Wednesday, March 23, 2016

Halimiz, Tavrımız, Vaziyetimiz Ortada*

Edward Norton, benim bir numaram. Vardır ya herkesin bir numarası, benimki o. Misal babamınki Romy Schneider'dı. Ömer'inki ise Natalie Portman. Tatlı kızdır Natalie. Çok mütevazıdır.
Ben Winona'yı da severim. En çok da Jim Jarmuch'un Dünyada Bir Gece filminin ilk epizodundaki taksi şöförü rolünde. Havalimanından aldığı prodüktör Gena Rowlands'dan gelen Hollywood'da başrol teklifini reddederken "the aşırı cool"dur.
Bir de Penelope'nin yeri bambaşkadır. Bu "zat-ı çok önemli"nin ilk olarak sesini duydum, kendisini görmeden, Amenabar'ın "Gözlerini Aç" filminin açılış sahnesinde. Bana göre dünyanın en seksi dili olan İspanya İspanyolcasıyla uzun uzadıya "Abre los ojos, abre los ojos..." diyordu. Yüzünü görmemle o battal boy kalbimde gitti yerini bulup oturdu zaten.
Gözlerini açmasını söylediği kişi ise yakışıklılıkta sınır tanımayanlar örgütünün İspanya temsilcisi Eduardo Noriega'ydı. Ve bu örgütün %89'unun olduğu gibi o da Allah'ın bir boş vaktinde özene bezene yarattığı gay familyasındandı. Biz kadınlara düşen soğuk su içerek hayıflanmaktı. (meraklısına:https://www.youtube.com/watch?v=WLnu_FU4xTUEy)

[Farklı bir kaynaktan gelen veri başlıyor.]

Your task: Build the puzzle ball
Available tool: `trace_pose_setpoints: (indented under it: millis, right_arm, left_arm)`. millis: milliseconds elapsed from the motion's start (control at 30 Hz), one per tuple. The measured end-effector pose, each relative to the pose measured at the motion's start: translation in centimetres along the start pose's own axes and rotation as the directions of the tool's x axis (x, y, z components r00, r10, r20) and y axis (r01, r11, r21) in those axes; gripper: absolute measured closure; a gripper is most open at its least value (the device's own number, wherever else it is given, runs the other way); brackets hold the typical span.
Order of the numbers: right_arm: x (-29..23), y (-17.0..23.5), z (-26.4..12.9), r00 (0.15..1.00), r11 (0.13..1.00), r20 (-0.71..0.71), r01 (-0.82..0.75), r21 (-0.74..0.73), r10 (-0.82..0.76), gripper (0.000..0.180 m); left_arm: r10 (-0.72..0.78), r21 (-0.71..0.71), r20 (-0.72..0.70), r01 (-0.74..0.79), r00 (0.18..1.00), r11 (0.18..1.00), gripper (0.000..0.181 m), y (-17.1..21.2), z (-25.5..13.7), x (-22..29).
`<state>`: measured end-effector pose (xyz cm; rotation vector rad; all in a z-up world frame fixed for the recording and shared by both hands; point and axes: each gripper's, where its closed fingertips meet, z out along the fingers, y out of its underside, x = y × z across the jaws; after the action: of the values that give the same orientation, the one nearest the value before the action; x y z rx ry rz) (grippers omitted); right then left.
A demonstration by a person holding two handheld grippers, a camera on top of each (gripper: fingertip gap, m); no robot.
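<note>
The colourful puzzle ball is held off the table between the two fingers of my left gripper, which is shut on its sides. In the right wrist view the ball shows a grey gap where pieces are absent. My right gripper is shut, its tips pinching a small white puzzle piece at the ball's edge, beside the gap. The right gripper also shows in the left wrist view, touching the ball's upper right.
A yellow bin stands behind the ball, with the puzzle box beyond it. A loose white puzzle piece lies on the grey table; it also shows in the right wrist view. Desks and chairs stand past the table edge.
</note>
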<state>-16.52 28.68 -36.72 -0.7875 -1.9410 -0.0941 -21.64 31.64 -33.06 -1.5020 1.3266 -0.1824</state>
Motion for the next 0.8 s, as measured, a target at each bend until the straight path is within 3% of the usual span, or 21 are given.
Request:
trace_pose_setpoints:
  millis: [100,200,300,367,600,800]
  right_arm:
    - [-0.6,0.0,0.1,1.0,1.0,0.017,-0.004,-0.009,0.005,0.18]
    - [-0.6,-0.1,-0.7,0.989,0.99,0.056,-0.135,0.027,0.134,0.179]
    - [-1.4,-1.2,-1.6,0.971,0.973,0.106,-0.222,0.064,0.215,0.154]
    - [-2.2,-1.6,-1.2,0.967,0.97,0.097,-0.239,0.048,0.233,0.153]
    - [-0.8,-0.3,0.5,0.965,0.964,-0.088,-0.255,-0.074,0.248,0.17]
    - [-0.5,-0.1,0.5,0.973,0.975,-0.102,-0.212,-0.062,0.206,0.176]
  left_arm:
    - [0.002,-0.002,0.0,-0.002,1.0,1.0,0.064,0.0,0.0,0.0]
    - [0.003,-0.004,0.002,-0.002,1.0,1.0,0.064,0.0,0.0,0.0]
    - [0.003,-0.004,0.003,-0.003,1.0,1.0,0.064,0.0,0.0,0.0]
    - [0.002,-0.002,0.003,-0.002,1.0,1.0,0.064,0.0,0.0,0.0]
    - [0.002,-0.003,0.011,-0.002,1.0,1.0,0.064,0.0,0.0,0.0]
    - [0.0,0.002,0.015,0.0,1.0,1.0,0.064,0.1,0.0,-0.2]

Ya düşündüm de yaşamak güzel bazen, güzel sanki. Baksana pişt sen; ayaklarımı yerden kesen, hayallerimi renklendiren büyülü beyazperde, hayat seninle güzel be!

Hey sanat iyi ki varsın. Yedi numaralı olanı, sinema; sense bir başkasın...

...
Yukarıdaki satırları yazdığımda Bağdat Çermik, Muharrem Çermik, Ayşe Bilgilioğlu, Perihan Çermik, Mehmet Yurtsever, Turgay Bulut, Fehmi Çetinkaya, Murat Gül, Hamide Sibel Çetinkaya, Berkay Baş, Erdem Soydan, Taner Kılıç, Feyza Acısu, Sevinç Gökay, Kerim Sağlam, Ferah Önder, Oğuzhan Dura, Sümeyra Çakmak, Destina Peri Parlak, Cemal Özdiker, Kemal Kalıç, Yaşar Durakoğlu, Kemal Bulut, Elif Gizem Akkaya, Ozan Can Akkuş, Atakan Eray Özyol, Nusrettin Can Çalkınsın, Zeynep Başak Gürsoy, Elvin Buğra Arslan, Mehmet Alan, Eyüp Ulaş, Dorukhan Yusuf Özdemir, Mehmet Emir Çakır, Polis Memuru Nevzat Alagöz isimli İNSAN olarak adlandırdığımız canlılar hayattaydı.

Şimdi ise hayatta değiller. Cenazelerini kaldıran yakınlarının ayıptır söylemesi dünün canlarının bugünün cansız vücutlarını yekpare görmeleri bile mümkün olamadı. Son kez gördükleri halde. Son kez.

Açıkçası bu ucuz senaryonun 249bininci kez oynanmasından fena halde baydım. Ve de memleketimden insanların da bu senaryoya hala inanmasından.
Az önce yolda yürürken aklımdan avazım çıktığı kadar “Katil varrrrrr!” diye bağırmak geçti. Korktum yapamadım. Ama şunu yaptım; kulaklıkla dinlediğim Gülşen’in bir şarkısını söyledim bağıra bağıra.
Herkes bana deliymişim gibi baktı.

Şimdi sorarım size; sokakta yüksek sesle şarkı söyleyen ben miyim deli? Yoksa parçalanmış cesetleri birbirine karışmış olarak poşetlere koyup ailelere teslim eden devlet ve de bunu normal karşılayan bir zihniyet mi?